The Maoists can claim they do this to protect their leadership, but the state will keep on making informants; the state will do what a state does. No matter what pretences they can keep up in different areas, counterinsurgency, to them, is not compatible with human rights; habeas corpus ki maa ki jai, and to them, no Supreme Court order, no international covenant on human rights which India is a party to and no legal recourse can ever interfere with their intelligence gathering. This is why they despise human rights activists.

Intelligence is their dogma. And the war is fought on the grounds of intelligence, details from the MHA reveal it: from the years 2011-2016(as of March) across the states, 494 LWE cadres were killed (this doesn’t count the innocent people killed or how many are killed in fake encounters), 541 security personnel killed, yet 679 ‘informants’ or those deemed ‘informants’ have also been killed.

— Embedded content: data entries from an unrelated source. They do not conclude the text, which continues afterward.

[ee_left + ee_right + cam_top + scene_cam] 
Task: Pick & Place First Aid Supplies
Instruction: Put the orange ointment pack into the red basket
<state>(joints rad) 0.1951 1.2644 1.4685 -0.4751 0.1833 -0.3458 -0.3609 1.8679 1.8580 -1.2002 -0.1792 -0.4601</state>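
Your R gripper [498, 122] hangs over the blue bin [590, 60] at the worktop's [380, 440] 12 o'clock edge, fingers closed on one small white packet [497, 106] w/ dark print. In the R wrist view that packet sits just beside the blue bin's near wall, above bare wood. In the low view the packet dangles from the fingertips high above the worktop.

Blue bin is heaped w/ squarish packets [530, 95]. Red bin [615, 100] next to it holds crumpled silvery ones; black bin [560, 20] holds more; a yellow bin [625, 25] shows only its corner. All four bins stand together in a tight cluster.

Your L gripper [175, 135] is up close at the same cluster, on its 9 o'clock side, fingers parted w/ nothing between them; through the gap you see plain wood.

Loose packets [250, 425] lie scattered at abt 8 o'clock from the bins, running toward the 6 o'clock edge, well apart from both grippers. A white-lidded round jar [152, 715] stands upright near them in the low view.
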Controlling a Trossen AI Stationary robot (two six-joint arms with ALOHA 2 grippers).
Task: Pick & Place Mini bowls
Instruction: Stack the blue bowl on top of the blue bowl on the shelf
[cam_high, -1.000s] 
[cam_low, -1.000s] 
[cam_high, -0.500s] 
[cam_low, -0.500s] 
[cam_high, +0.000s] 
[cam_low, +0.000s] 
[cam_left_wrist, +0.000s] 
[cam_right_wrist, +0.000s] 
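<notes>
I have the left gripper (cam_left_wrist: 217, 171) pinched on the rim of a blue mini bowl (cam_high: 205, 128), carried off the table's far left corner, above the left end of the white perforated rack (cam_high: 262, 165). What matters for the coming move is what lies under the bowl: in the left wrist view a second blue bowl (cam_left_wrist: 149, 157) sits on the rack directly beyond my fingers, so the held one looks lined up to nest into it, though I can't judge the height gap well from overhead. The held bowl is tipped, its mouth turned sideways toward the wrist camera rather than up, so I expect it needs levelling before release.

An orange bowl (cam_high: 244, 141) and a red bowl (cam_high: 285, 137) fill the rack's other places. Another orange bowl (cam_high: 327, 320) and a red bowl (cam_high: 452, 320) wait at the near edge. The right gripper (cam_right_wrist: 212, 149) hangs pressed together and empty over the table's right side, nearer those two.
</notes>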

And what would be the Maoist response to reclaim this block, if they wanted to? The killing of those who helped set up the surrenders? Is the only response to state violence, more violence against the population in the form of the killing of informants and dissenters? How many Ermas have to live in fear by repressing an entire population, hoping for the annihilation of the CPI Maoist? Has the killing of informants become so casual? Is one man’s atrocity different from another’s atrocity?

In 2010, there was a large red stupa for slain Maoists Sudhakar Reddy and Comrade Venkataih built overlooking the cut-off area. Today, there is a BSF camp behind it, and the stupa is coloured Tiranga. When this all ends, if it ever does, will there be a stupa for the Komalus of Dandakaranya? Who will build it?